June 26, 2015

United States Supreme Court

Ohio v. Clark

No. 13-1352        6/18/15


Does the Confrontation Clause bar out-of-court statements made by a child too young to testify regarding the source of his abuse?


No. The Court held that statements made by a 3-year-old to his teacher, identifying the defendant as his abuser, were not properly “testimonial,” and thus they could be admitted at trial without the child testifying.

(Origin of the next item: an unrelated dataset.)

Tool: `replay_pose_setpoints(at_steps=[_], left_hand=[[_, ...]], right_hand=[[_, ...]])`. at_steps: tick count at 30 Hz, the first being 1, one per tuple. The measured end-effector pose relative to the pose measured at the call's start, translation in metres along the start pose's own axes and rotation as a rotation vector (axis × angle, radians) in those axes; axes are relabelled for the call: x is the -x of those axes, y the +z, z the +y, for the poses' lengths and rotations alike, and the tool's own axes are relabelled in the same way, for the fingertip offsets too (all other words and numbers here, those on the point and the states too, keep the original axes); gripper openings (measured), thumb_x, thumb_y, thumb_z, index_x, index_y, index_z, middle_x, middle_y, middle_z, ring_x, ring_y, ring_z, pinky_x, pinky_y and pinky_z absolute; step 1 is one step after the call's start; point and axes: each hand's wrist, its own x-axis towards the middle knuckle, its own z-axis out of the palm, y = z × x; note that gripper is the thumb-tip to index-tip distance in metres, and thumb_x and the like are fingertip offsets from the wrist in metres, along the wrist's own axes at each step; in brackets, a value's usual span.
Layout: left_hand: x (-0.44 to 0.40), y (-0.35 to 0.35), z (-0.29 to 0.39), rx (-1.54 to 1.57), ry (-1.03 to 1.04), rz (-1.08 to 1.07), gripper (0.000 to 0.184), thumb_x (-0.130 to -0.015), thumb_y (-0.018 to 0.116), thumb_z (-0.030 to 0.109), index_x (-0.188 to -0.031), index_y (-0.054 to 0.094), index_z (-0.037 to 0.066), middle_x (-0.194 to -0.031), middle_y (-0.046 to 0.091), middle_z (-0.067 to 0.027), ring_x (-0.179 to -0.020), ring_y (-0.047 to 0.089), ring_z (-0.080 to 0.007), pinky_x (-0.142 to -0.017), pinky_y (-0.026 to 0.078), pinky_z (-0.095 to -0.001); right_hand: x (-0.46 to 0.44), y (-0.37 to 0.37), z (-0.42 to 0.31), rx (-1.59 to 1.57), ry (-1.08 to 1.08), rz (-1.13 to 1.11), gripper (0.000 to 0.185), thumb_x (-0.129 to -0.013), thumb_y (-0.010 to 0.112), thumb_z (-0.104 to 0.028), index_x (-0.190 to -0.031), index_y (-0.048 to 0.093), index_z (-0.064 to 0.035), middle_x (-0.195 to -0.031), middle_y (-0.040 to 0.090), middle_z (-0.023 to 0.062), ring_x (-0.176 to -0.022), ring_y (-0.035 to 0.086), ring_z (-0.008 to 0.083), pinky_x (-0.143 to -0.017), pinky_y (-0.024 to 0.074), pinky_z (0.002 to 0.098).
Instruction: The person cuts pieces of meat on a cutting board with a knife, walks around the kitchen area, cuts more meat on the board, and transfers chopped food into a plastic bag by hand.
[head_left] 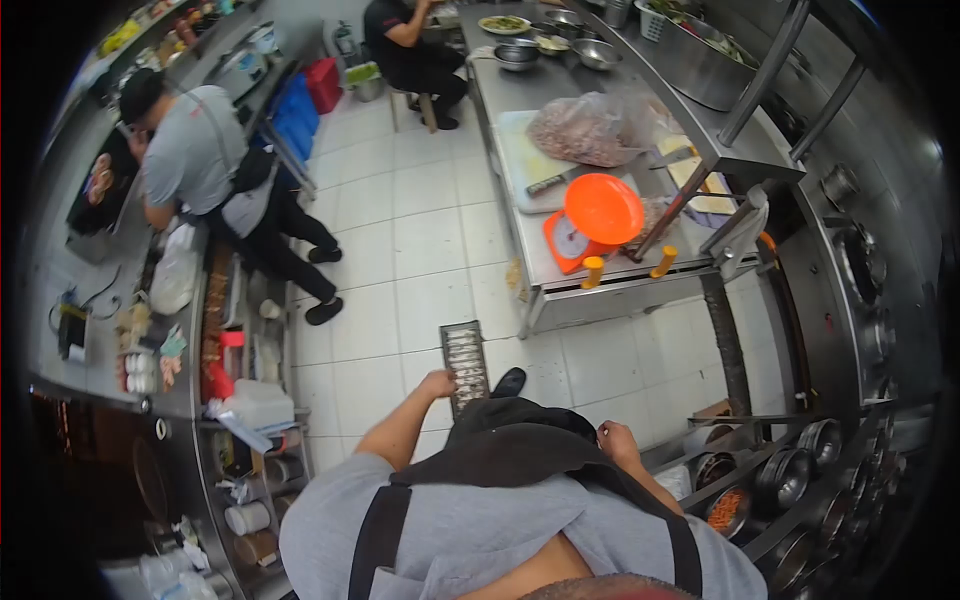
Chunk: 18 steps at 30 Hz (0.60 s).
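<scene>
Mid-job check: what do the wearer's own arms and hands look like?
Both the left hand and right hand look ungloved. The forearms are uncovered below short grey sleeves; dark apron straps cross the shoulders. Any rings or small markings are too small to tell.

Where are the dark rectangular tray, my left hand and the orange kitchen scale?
Dark rectangular tray [461,325]: head view, on its far rim.
Left hand [437,384]: head view, on the middle of the hand.
Orange kitchen scale [604,208]: head view, on its round pan.
</scene>
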Motion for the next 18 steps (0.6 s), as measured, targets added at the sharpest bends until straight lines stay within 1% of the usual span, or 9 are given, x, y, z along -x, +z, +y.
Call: replay_pose_setpoints(at_steps=[2,5,7,8,9,12,15,17,18], left_hand=[[-0.051,-0.040,0.091,0.016,0.183,-0.163,0.046,-0.078,0.063,0.032,-0.116,0.065,0.006,-0.111,0.067,-0.0166,-0.105,0.063,-0.0308,-0.091,0.050,-0.0386],[-0.085,-0.057,0.219,-0.004,0.527,-0.366,0.053,-0.076,0.063,0.036,-0.121,0.062,0.008,-0.108,0.067,-0.0162,-0.102,0.064,-0.0323,-0.090,0.050,-0.0404],[-0.091,-0.062,0.313,0.022,0.620,-0.461,0.049,-0.079,0.064,0.034,-0.120,0.062,0.007,-0.107,0.067,-0.0146,-0.101,0.064,-0.0307,-0.090,0.050,-0.0391],[-0.097,-0.056,0.353,0.074,0.632,-0.507,0.047,-0.080,0.065,0.033,-0.120,0.062,0.007,-0.106,0.068,-0.0133,-0.099,0.064,-0.0285,-0.089,0.050,-0.0376],[-0.101,-0.050,0.388,0.129,0.640,-0.552,0.045,-0.081,0.066,0.031,-0.120,0.062,0.008,-0.105,0.068,-0.0121,-0.098,0.064,-0.0262,-0.088,0.051,-0.0361],[-0.118,-0.036,0.483,0.088,0.618,-0.678,0.042,-0.084,0.068,0.027,-0.121,0.062,0.008,-0.108,0.068,-0.0098,-0.099,0.064,-0.0201,-0.086,0.051,-0.0325],[-0.146,-0.006,0.545,0.073,0.646,-0.719,0.042,-0.084,0.069,0.026,-0.121,0.062,0.008,-0.110,0.067,-0.0094,-0.098,0.064,-0.0196,-0.086,0.051,-0.0333],[-0.170,0.020,0.567,0.066,0.627,-0.714,0.041,-0.082,0.070,0.026,-0.119,0.063,0.008,-0.107,0.068,-0.0093,-0.097,0.064,-0.0201,-0.086,0.051,-0.0326],[-0.180,0.027,0.585,0.072,0.610,-0.689,0.041,-0.081,0.071,0.025,-0.118,0.064,0.008,-0.104,0.068,-0.0092,-0.096,0.064,-0.0206,-0.086,0.051,-0.0319]], right_hand=[[-0.004,-0.029,0.023,-0.100,0.083,0.039,0.025,-0.084,0.058,-0.025,-0.091,0.071,-0.0048,-0.089,0.068,0.0219,-0.087,0.065,0.0402,-0.079,0.0523,0.0466],[0.001,-0.040,0.072,-0.120,0.390,0.208,0.024,-0.084,0.059,-0.023,-0.091,0.070,-0.0020,-0.086,0.068,0.0225,-0.086,0.066,0.0403,-0.079,0.0525,0.0458],[-0.002,-0.026,0.127,-0.138,0.521,0.380,0.027,-0.085,0.059,-0.024,-0.092,0.070,-0.0004,-0.080,0.069,0.0205,-0.080,0.068,0.0374,-0.075,0.0532,0.0439],[0.000,-0.047,0.122,-0.288,0.697,0.306,0.028,-0.085,0.057,-0.025,-0.089,0.069,0.0005,-0.090,0.067,0.0245,-0.089,0.065,0.0413,-0.080,0.0510,0.0473],[0.001,-0.037,0.132,-0.324,0.762,0.321,0.028,-0.085,0.057,-0.025,-0.089,0.069,0.0005,-0.090,0.067,0.0245,-0.089,0.065,0.0413,-0.080,0.0510,0.0473],[0.004,-0.020,0.158,-0.510,0.806,0.412,0.028,-0.085,0.056,-0.025,-0.092,0.070,-0.0018,-0.093,0.067,0.0231,-0.091,0.064,0.0417,-0.084,0.0502,0.0473],[0.011,-0.025,0.161,-0.482,0.776,0.268,0.027,-0.085,0.057,-0.025,-0.093,0.071,-0.0037,-0.096,0.067,0.0223,-0.095,0.063,0.0420,-0.087,0.0490,0.0479],[0.016,-0.019,0.190,-0.402,0.649,0.255,0.026,-0.084,0.062,-0.022,-0.095,0.070,0.0006,-0.086,0.068,0.0227,-0.083,0.068,0.0373,-0.079,0.0526,0.0432],[0.019,-0.033,0.210,-0.359,0.689,0.111,0.026,-0.084,0.062,-0.022,-0.096,0.070,0.0002,-0.094,0.067,0.0243,-0.091,0.065,0.0402,-0.082,0.0515,0.0440]])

The Court declined to adopt a bright-line rule exempting all statements made to persons other than law enforcement from the Confrontation Clause, deciding instead to consider the issue on a case-by-case basis.  Read opinion.

Concurrence (Scalia, J.):

Justice Scalia wrote to confirm the outcome of the case but note his desire to protect the Sixth Amendment right of confrontation from a decision he believes is unnecessarily dismissive.  Read.

Concurrence (Thomas, J.):

Justice Thomas wrote that he would apply the same test to statements made to law enforcement and private persons, whether such statements “bear sufficient indicia of solemnity to qualify as testimonial.”  Read.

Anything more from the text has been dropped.